DISCLOSURE OF THE INVENTION 
In accordance with the present invention, a chip-like network resistor is 
provided. The chip-like network resistor includes an elongated insulating 
substrate. The elongated insulating substrate is formed with a pair of 
ends in a manner to extend in a longitudinal direction thereof and be 
opposite to each other in a width direction thereof. The ends each are 
formed with a plurality of recesses which are open on an outside thereof 
in the width direction and on both sides thereof in a thickness direction 
of the insulating substrate and are formed into a substantially 
semi-circular shape in cross section. The insulating substrate may be made 
of a ceramic material. The chip-like network resistor also includes a 
plurality of thick-film electrodes each formed on a front surface of the 
insulating substrate and arranged in a manner to be adjacent to one of 
open ends of each of the recesses which are open in the thickness 
direction. The term "thick-film electrode" used herein means an electrode 
formed of a conductive paste. The conductive paste may be constituted by a 
conductive glass paste obtained, for example, by mixing a glass binder 
with a conductive powder of Ag, Ag--Pd or the like. A plurality of 
resistance elements each are formed on the front surface of the insulating 
substrate in a manner to extend between the thick-film electrode formed on 
a side of one of the ends of the insulating substrate and the thick-film 
electrode formed on a side of the other of the ends of the insulating 
substrate. The resistance elements each may be in the form of either a 
thick film, which may be made of a paste for a resistance element or a 
thin film. Then, an overcoating made of an insulating material such as a 
glass into a layer structure and including at least one layer is arranged 
so as to cover the resistance elements. 
Also, the chip-like network resistor includes a plurality of terminal 
electrodes arranged in a manner to correspond to the thick-film 
electrodes, respectively. The terminal electrodes each include a thin 
metal film electrode layer and at least one plated electrode layer for 
covering the thin metal film electrode layer. The thin metal film 
electrode layer includes a front surface electrode section formed on the 
front surface of the insulating substrate so as to overlap with the 
thick-film electrode, a side surface electrode section connected to the 
front surface electrode section and arranged so as to entirely cover an 
inner surface of the recess, and a rear surface electrode section formed 
on a rear surface of the insulating substrate and connected to the side 
surface electrode section. 
The thin metal film electrode layer may be made by thin film formation 
techniques such as metal vapor deposition, metal sputtering or the like. 
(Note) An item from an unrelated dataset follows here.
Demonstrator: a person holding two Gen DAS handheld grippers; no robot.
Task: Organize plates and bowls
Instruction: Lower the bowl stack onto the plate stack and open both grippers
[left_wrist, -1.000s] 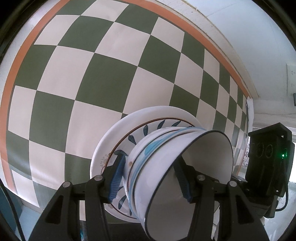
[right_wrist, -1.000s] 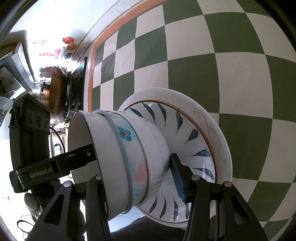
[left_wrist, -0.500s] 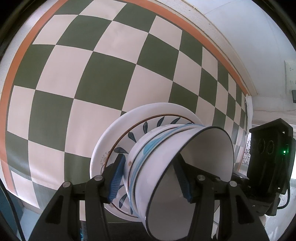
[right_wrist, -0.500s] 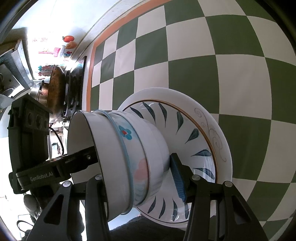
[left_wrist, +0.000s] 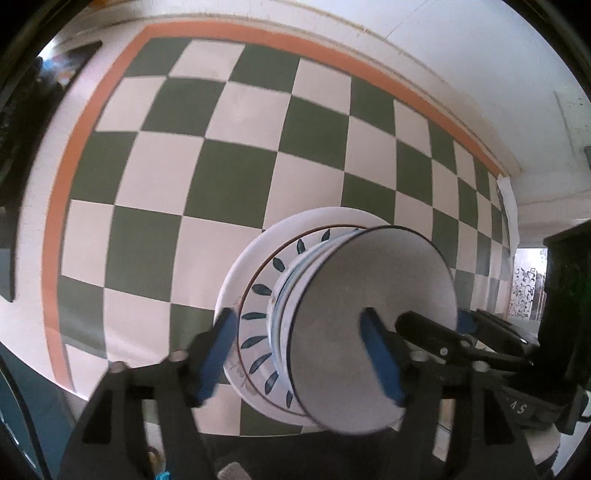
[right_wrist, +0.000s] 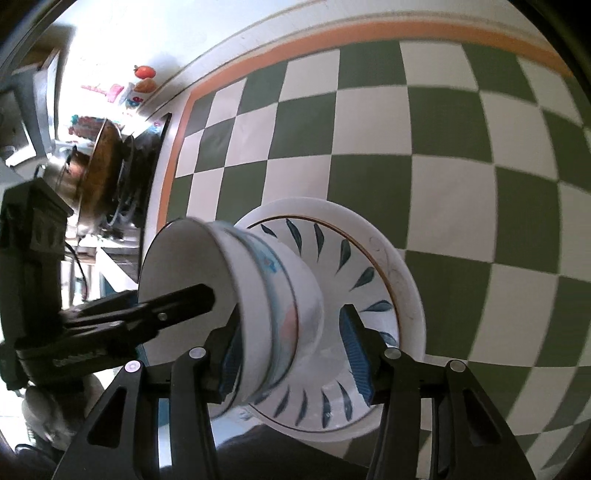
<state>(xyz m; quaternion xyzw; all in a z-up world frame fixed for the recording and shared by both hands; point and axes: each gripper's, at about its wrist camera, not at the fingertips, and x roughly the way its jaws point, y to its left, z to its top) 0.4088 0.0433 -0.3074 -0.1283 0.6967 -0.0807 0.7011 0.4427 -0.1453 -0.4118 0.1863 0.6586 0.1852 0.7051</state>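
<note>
Straddling stacked bowls (left_wrist: 369, 325) on plate (right_wrist: 402, 266), both tongs parted.

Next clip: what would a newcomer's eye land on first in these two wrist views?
First, the stack of bowls nested on a leaf-patterned plate, filling the lower middle of both views. It sits on a green-and-white checked cloth with an orange border. The left gripper and right gripper each straddle the stack from opposite sides; a dark pan sits far left in the right view.
</note>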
Metals for the thin film include, for example, nickel-chromium alloy, pure 
metal such as copper, and the like. Also, the plated electrode layer may 
be constructed into a two-layer structure including a nickel plated layer 
and a solder plated layer laminated on the nickel plated layer. The plated 
electrode layer exhibits increased solderability. 
In the present invention, the front surface electrode section of the thin 
metal film electrode layer is featured to fully surround a circumference 
of one open end of the recess. If the front surface electrode section 
fails to fully surround one of the open ends of the recess as seen in the 
prior art, a length of a connection between the front surface electrode 
section and the end of the side surface electrode section covering the 
inner surface of the recess on the side of one opening thereof is 
substantially varied, leading to a substantial variation in resistance of 
the terminal electrode. On the contrary, the present invention is so 
constructed that the end of the side surface electrode covering the inner 
surface of the recess on the side of one opening thereof is connected to 
the front surface electrode section. Such construction prevents a 
substantial variation in resistance of the terminal electrode. Formation 
of the front surface electrode section into a configuration which fully 
surrounds the periphery or circumference of one open end of the recess 
permits the front surface electrode section to act as a reinforcing member 
for enhancing mechanical strength of a corner of the recess, to thereby 
prevent breakage of the corner of the recess during cutting of the 
large-sided insulating substrate. 
The front surface electrode section of the thin metal film electrode layer 
is preferably curved so as to permit a portion thereof overlapping the 
thick-film electrode to be projected toward the resistance element. Such 
formation of the front surface electrode section facilitates formation of 
holes in a mask used for formation of the thin metal film electrode layer 
and down-sizing of the resistor. 
The rear surface electrode section of the thin metal film electrode layer 
is arranged so as to surround a periphery of the other open end of the 
recess which is open in the thickness direction (and is preferably 
arranged so as to fully surround the other open end). Also, the rear 
surface electrode section is preferably formed into a configuration which 
permits a width dimension to be decreased from the other open end inwardly 
in the width direction of the substrate. (In other words, it is preferably 
formed into a curved configuration which permits it to extend inwardly of 
the other open end and projected at a distal end thereof.) Such 
configuration of the rear surface electrode section permits a portion of 
each of the plated layers covering the rear surface electrode section to 
have the same shape. This permits molten solder between a rear surface 
electrode and a soldered electrode arranged on the front surface of a 
circuit board to tend to move toward a central portion of the rear surface 
electrode section, when the resistor is connected to the soldered 
electrode by soldering. This prevents irregular shifting of the resistor 
during the soldering, so that a self-alignment function of naturally 
locating the resistor substantially at a predetermined position may be 
exhibited. This facilitates soldering and minimizes a failure in 
soldering. The rear surface electrode may be formed into a configuration 
of fully surrounding the opening of the recess. This substantially fully 
prevents breakage of the corner of the recess. 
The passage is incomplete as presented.